The idea for this book has been with me for quite some time. It first
emerged when, in the fall of 2007, the global financial system began
to teeter toward the abyss. The speed of the unfolding crisis left little
time for deep thinking, but once the eye of the storm had passed,
I, along with many others, sought to discover what might explain
finance’s stupendous expansion in recent decades, and what accounted
for its steep fall. Together with collaborators from different
disciplines, I aimed to unpack the institutional structure of different
segments of financial markets, one at a time. To me, the most revelatory
part of our findings was how familiar the basic building blocks
of the financial system looked, notwithstanding the fanciful assets
that had been created more recently and the system’s unparalleled
complexity.

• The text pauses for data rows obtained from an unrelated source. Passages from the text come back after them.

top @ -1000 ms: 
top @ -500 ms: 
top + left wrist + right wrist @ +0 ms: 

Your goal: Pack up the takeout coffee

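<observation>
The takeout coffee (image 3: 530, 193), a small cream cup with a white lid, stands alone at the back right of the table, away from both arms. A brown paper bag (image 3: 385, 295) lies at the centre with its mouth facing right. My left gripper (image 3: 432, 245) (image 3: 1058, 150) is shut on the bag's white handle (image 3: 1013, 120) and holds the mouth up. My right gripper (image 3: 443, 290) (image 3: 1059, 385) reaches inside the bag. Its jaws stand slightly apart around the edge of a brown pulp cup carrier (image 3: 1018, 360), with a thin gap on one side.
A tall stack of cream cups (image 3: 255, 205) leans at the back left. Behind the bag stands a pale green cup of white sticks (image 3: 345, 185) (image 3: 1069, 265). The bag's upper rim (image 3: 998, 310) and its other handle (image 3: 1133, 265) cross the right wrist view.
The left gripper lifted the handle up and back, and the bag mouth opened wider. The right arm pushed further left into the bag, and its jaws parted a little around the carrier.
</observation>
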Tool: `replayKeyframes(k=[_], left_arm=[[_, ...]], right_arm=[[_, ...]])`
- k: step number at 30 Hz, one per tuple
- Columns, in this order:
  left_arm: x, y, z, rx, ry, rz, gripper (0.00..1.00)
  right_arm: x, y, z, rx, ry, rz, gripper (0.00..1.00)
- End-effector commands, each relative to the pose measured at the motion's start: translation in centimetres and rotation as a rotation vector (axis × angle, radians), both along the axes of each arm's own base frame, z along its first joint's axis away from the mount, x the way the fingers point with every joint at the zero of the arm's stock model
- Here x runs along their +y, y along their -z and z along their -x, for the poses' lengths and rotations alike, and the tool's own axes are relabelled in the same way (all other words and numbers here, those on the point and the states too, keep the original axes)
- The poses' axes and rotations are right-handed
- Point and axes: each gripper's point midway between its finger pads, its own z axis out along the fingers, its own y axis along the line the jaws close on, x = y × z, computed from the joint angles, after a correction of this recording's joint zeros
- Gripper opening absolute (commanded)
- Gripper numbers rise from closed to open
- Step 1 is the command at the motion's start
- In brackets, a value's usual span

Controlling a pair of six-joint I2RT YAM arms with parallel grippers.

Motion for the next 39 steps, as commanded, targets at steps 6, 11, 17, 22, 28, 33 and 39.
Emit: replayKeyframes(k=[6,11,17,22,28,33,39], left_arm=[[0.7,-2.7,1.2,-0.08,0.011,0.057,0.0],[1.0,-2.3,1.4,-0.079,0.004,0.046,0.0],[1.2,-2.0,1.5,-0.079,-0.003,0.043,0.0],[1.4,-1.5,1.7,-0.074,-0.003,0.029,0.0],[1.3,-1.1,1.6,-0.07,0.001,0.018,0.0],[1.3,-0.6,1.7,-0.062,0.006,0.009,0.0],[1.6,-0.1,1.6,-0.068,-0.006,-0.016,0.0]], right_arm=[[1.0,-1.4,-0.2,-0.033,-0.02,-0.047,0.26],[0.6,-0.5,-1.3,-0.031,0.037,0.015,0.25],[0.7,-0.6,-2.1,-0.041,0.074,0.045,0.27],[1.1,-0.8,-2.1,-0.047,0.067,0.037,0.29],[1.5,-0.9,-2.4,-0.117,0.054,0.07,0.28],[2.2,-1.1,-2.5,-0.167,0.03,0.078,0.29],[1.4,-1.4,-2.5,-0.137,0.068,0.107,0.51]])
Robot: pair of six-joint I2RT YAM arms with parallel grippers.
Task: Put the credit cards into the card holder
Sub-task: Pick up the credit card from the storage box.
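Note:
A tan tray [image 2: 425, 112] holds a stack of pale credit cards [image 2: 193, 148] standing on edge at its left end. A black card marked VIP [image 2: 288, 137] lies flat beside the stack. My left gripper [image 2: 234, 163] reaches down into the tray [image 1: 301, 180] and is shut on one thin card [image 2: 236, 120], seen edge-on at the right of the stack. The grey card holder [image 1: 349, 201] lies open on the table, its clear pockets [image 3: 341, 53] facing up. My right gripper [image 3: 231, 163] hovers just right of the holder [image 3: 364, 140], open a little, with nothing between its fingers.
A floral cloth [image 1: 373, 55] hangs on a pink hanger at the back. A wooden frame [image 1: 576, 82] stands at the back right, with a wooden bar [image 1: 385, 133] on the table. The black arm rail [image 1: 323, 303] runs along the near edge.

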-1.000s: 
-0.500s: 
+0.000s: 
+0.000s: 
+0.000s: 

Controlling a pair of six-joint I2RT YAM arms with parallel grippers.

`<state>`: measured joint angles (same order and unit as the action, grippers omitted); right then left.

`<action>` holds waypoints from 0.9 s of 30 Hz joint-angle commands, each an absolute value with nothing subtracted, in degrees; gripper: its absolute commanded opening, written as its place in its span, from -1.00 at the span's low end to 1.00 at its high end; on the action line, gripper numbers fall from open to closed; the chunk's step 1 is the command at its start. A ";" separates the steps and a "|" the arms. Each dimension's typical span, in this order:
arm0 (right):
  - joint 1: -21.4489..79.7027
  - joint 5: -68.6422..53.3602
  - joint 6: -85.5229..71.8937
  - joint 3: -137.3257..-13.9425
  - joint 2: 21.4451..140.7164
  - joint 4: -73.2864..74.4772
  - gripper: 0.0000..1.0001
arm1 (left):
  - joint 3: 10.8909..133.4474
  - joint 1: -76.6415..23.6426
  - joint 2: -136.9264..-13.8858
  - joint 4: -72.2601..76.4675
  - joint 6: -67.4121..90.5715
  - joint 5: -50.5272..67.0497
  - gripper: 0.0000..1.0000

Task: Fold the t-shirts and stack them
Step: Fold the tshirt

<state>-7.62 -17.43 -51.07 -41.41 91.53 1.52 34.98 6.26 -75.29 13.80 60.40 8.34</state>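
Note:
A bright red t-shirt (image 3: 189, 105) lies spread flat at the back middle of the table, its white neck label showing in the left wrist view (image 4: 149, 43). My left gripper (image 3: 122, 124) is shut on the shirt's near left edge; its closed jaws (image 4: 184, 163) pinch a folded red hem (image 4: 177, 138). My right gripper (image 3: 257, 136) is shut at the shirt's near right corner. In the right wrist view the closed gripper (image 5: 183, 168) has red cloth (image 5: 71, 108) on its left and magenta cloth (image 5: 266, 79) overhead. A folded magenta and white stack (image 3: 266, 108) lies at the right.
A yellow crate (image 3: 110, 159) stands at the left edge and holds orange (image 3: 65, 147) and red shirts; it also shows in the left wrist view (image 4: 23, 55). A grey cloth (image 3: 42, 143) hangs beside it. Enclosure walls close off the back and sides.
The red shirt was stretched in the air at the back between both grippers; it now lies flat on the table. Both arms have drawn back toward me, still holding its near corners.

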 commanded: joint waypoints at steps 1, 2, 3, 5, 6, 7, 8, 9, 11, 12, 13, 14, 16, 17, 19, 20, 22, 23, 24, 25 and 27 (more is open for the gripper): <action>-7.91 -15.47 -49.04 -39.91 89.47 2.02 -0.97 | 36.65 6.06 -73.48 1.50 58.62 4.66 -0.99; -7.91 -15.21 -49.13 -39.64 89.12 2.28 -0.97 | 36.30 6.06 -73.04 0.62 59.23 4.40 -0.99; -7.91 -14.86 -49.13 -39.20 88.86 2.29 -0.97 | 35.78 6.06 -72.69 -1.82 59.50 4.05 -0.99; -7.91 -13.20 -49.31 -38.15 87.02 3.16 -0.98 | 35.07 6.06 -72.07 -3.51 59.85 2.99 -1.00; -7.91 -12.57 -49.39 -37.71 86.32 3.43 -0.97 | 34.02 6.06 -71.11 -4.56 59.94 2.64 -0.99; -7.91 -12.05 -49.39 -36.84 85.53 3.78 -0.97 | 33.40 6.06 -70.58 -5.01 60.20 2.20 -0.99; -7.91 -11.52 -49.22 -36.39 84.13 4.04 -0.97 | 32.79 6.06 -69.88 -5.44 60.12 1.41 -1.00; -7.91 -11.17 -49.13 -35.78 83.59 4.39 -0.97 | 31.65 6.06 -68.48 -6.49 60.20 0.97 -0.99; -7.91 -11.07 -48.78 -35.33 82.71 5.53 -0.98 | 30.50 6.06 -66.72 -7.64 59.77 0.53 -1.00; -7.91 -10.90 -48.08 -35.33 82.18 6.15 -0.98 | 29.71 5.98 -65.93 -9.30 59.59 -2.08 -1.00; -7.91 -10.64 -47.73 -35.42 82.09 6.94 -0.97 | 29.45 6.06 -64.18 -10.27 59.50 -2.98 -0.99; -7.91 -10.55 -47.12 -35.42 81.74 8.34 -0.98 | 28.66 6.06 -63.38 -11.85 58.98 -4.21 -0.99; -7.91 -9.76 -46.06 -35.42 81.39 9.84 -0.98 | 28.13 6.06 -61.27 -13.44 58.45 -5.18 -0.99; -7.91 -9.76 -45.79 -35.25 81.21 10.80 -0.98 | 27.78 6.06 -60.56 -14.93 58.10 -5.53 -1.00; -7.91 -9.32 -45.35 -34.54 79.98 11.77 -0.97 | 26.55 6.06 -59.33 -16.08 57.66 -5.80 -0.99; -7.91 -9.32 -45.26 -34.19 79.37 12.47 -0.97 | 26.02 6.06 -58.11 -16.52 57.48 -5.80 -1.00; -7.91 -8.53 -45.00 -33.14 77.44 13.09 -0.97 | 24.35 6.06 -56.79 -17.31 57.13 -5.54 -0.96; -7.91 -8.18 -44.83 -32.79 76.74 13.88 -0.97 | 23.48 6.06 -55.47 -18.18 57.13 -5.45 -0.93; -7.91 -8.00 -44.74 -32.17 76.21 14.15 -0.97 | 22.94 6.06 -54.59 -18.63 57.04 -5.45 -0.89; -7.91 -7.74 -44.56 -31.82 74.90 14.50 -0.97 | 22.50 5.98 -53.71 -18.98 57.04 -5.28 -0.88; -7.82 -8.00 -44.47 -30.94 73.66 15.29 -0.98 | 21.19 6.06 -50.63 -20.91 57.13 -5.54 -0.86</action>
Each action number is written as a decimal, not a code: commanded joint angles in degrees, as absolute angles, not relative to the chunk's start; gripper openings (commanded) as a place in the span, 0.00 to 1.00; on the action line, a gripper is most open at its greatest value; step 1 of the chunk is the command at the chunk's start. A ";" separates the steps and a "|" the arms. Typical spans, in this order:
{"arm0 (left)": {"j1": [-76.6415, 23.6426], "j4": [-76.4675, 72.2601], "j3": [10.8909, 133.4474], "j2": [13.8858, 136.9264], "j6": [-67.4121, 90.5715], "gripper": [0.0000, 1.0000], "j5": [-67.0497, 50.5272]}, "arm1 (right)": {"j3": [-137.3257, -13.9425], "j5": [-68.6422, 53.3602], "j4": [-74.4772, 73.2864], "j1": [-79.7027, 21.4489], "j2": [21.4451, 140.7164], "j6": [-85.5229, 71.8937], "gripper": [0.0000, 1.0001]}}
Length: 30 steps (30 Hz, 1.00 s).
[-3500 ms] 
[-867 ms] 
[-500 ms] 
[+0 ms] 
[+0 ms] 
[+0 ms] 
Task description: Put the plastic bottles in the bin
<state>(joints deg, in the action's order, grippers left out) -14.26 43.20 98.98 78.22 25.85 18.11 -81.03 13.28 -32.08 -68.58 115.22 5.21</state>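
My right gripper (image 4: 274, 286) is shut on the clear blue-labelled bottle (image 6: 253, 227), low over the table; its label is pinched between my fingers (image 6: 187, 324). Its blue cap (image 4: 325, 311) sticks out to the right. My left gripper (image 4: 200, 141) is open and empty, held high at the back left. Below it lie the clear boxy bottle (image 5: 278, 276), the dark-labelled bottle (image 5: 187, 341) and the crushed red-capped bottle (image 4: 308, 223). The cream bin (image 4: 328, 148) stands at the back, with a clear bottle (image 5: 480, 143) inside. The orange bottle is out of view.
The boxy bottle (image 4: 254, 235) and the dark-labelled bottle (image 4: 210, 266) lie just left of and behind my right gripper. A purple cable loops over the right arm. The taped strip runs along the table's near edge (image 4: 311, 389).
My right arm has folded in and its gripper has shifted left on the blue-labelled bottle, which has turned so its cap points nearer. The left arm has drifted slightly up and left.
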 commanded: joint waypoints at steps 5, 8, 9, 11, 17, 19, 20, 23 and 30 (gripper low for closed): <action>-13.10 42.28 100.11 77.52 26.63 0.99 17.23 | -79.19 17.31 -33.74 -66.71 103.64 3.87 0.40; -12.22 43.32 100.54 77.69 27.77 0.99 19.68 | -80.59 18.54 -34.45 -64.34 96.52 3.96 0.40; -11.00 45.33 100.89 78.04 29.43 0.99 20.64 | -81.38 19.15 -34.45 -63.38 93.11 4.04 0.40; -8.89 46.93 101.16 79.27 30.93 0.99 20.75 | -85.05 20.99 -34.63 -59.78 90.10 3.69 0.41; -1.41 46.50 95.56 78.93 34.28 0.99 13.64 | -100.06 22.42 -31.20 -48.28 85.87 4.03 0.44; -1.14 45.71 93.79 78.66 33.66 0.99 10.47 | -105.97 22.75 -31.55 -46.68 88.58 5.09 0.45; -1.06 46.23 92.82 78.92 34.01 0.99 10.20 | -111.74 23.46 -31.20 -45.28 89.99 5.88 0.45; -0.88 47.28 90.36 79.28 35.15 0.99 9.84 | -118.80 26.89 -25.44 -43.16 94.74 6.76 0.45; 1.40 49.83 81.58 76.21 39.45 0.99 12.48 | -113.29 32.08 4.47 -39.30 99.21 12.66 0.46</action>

Everywhere we probed a little deeper, we found the
core institutions of private law: contract, property, collateral, trust,
corporate, and bankruptcy law. They had powered the expansion of
markets in financial assets, but, as it turned out, they were also key
determinants in their undoing. When actual returns on these assets
started falling behind expected returns, asset holders enforced their
legal entitlements: they made good on the collateral calls, credit
lines, repo contracts, and bankruptcy safe harbors, and in doing so,
they helped deepen the crisis. Some still got out in time, but many
others found themselves with assets that no one would take, except
the central banks of select countries.